俺は教会の裏から森に入る。寮のある方へ向かって木立を進む。ここはいっそう霧が深い。そういう術が掛けられている。少しでも離れると、後ろを歩くエルゼが俺を見失ってしまいそうだった。
「エルゼ、こっちだ」
俺は自然とエルゼに手を差し出していた。
「何よ」
「いや、これだけ霧が深いとエルゼが俺を見失わないかと思って」
「は!? わたしが迷子になりそうなお子様って言いたいわけ?」
キレられた。
そんな風に思ってるわけないだろって言っても無駄なんだろうなぁ。
「レディ、エスコート」
とっさに口をついて出たのはそんな言葉だった。紳士淑女を嗜むような場面では一切ないんだけどな。
俺はひざまずいて、エルゼに手を伸ばす。
「あら、そ。じゃあ案内を頼むわ」
チョロすぎるだろ。
内心でツッコミを入れつつエルゼの手を取った。
やっぱり吸血鬼。ひどく指先が冷たい。恐怖で冷たいだなんてことこいつにあるわけがないだろうし。
「じゃあ先を急ぐぞ」
俺はさらに森の奥へ行く。かなり急勾配な山道だ。どんどん霧が深くなる。
だが、真っ白な霧が一瞬で開けた。
その時、エルゼが足を止める。
「どうした?」
振り向くと霧のベールでエルゼがよく見えない。
つないだ手がかろうじて、そこにエルゼがいることを教えてくれている。
「あんた、この場所に何があるか知ってるの?」
「たぶんこの辺りが頂上だろ? ココが言ってた。で、その奥は崖で湖に通じているはずだ」
学園は山の中腹にある。森の奥は山の頂上に通じているのだ。ここに潜入する前、山頂が切り立った崖になっていることは事前に確認している。近寄ると危険だと言ってたのはこの霧のせいで湖に落ちてしまうからなのだろう。
「そう。でも、わたし行けない」
なんで?
そう問おうとしたが、出来なかった。エルゼの手が小刻みに震えていたから。
怖がっている。何に? 俺の背中にほんのり温かさを感じた。……ああ、これは。
「そうだな。ここから先は霧が薄いみたいだ」
吸血鬼は直射日光が弱点。
だが、霧は消えきっていない。薄っすらとした日光だ。半吸血鬼の俺が大丈夫なら、エルゼも大丈夫なはずだ。
エルゼの手を引いてもてこのように動かない。
「無理よ。知ってるでしょ? 吸血鬼が日に当たったらどうなるか」
灰になって消える。
「そんなこと百も承知だ。じゃなきゃヒドラは倒せない」
「相打ちになるつもり? そんなの作戦とは言えないわ!」
霧で表情が見えない。でもいきり立っているのはよく分かる。
「違う。湖に落とすんだ。湖までは霧がある。直射日光じゃなきゃ灰にならない」
「嫌! わたしはこの学園に来るまで一人で太陽を避け続けた。十年よ。万が一でも日がある場所は無理!」
そうだ。エルゼは他の吸血鬼とは違う。
ココのように親がいるか、ドラクのように強力な吸血主人の下で育てられたわけじゃない。

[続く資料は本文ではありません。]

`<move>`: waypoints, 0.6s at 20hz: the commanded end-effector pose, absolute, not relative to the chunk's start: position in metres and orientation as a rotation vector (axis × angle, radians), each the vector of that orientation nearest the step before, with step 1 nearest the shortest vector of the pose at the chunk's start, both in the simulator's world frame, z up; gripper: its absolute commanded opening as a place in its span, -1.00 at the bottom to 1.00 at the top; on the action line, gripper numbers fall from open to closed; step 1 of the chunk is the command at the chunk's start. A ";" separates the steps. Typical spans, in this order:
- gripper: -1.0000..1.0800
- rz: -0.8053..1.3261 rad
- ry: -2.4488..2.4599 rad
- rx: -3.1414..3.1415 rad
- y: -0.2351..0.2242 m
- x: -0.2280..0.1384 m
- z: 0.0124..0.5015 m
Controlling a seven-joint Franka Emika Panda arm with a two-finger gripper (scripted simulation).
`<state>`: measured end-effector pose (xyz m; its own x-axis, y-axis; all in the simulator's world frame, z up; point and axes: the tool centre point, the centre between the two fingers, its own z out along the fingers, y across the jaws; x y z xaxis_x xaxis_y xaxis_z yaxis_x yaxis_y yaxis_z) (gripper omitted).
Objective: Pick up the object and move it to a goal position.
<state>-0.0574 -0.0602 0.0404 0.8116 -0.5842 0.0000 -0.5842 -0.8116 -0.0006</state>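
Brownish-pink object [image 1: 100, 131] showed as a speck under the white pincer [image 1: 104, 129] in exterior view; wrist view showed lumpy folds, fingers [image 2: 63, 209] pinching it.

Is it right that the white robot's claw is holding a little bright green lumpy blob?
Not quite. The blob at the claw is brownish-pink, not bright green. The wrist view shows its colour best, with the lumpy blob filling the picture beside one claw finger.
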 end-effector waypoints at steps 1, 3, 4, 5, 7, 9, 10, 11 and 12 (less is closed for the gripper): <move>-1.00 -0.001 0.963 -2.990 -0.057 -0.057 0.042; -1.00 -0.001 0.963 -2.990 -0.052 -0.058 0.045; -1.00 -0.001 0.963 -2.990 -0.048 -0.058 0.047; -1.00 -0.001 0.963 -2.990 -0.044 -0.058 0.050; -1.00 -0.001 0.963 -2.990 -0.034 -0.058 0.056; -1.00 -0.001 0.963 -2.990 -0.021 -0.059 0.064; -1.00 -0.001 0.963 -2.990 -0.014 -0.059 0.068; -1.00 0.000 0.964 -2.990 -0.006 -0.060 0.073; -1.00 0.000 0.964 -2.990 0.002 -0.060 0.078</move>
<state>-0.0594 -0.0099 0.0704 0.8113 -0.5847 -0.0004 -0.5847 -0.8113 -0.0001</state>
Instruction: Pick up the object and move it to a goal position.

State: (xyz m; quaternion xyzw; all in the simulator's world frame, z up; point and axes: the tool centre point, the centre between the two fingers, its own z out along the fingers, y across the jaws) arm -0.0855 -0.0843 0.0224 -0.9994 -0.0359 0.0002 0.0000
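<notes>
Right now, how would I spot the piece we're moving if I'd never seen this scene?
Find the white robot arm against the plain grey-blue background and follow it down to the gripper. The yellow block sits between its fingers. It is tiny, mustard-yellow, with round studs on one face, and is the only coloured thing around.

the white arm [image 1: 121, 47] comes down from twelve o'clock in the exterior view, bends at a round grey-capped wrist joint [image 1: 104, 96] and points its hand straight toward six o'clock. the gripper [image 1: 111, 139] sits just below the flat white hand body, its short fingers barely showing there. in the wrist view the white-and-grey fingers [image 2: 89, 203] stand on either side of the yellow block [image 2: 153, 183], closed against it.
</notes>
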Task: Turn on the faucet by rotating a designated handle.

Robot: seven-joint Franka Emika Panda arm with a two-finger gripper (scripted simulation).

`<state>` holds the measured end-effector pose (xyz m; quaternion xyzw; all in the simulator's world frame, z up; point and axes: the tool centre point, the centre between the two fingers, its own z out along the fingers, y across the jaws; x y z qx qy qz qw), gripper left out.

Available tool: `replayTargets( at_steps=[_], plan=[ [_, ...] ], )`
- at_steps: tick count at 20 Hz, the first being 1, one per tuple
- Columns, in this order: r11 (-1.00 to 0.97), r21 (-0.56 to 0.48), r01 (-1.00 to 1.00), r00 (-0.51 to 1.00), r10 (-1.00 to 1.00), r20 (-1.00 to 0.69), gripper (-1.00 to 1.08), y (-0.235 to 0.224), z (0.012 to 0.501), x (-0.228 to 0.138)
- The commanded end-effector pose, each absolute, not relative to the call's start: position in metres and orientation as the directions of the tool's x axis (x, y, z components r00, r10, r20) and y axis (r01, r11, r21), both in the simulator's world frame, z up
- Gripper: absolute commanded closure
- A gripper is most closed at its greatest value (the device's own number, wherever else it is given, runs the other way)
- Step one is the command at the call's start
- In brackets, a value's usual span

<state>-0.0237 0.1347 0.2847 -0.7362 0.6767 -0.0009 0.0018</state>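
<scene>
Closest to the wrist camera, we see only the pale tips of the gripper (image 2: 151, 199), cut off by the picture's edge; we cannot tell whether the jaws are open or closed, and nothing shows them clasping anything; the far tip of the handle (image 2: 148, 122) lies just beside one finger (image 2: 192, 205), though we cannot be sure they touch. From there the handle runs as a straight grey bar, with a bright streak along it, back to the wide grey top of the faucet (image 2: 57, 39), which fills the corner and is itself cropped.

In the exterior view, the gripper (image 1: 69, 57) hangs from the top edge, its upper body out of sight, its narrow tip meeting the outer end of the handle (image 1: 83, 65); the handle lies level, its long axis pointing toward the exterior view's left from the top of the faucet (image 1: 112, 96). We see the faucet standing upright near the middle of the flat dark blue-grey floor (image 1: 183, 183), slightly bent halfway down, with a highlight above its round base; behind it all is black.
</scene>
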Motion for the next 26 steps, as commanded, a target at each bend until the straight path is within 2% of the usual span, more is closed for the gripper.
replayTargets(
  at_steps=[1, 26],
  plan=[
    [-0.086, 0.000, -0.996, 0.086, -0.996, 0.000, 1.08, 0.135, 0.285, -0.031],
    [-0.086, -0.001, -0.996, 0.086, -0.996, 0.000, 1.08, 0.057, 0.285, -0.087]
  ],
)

エルゼの主人は真祖らしい。得体も行方も知れない影の存在が配下を育てるとは考えられなかった。
「ごめん。エルゼの事情を俺はよく知らない。でも、これだけは言える。ここで怖気づいていると……!」
針のような殺気が霧の向こうに感じた。
俺は動かないエルゼに代わって霧の中に飛び込んだ。